ASSIGNMENT OF ERROR NUMBER TWO

{¶ 31} Appellant's second assignment of error alleges:

{¶ 32} "The Agency Should Not Have Been Permitted To Continue The Case An Excessive Number Of Times Which Delayed Any Disposition Of The Case And Prevented The Matter From Being Heard Within The Time Period Allowed For The Agency To Move For Permanent Custody."

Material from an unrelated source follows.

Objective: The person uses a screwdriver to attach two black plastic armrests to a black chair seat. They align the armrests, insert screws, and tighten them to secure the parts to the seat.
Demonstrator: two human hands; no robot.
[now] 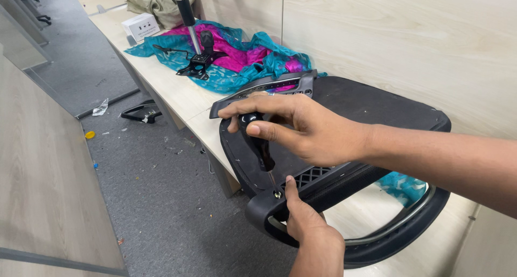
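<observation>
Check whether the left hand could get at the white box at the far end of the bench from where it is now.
Probably not. The left hand is down at the armrest loop, thumb by the screw, while the white box sits far up the bench, past the teal and pink cloth.

Right arm: bare forearm enters from the right edge, reaching leftward.
Right hand [293, 127]: fingers curled closed, thumb pressed forward, knuckles up.
Left hand [309, 228]: rises from the bottom edge, thumb pointing up, other fingers wrapped out of sight.
Spacing: right hand above left, close but apart.
</observation>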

{¶ 33} The child was placed in shelter care on December 18, 2000, and the complaint alleging abuse was filed on January 16, 2001. CSB claims that in the first half of 2001, all the extensions and continuances were either entered by the court sua sponte or sought by appellant because he wished to resolve his criminal case before proceeding with the juvenile case. We note that appellant was sentenced on the criminal case on August 13, 2001.

{¶ 34} From the record, we discern that the case was continued at the beginning due to an unsuccessful attempt to serve the mother. Additionally, part of the case plan required the mother to undergo psychological evaluation. Yet, she did not schedule her appointments and attend her sessions until April 24 and May 5, 2001. We also notice that appellant's originally appointed counsel in juvenile court had to be replaced in May 2001.

{¶ 35} As CSB points out, the agency did not seek a continuance until September 5, 2001. The memorandum in support stated that the report of the psychologist who evaluated the mother was not yet completed. The hearing was then rescheduled for November 1, 2001. However, CSB filed another motion for a continuance on the grounds that a key witness was unavailable and the agency's on-site psychologist recently resigned. The court then continued the matter until January 17, 2002, by which time CSB moved for permanent custody. Then, on the scheduled hearing date of January 17, the court continued the hearing until March 6, 2002.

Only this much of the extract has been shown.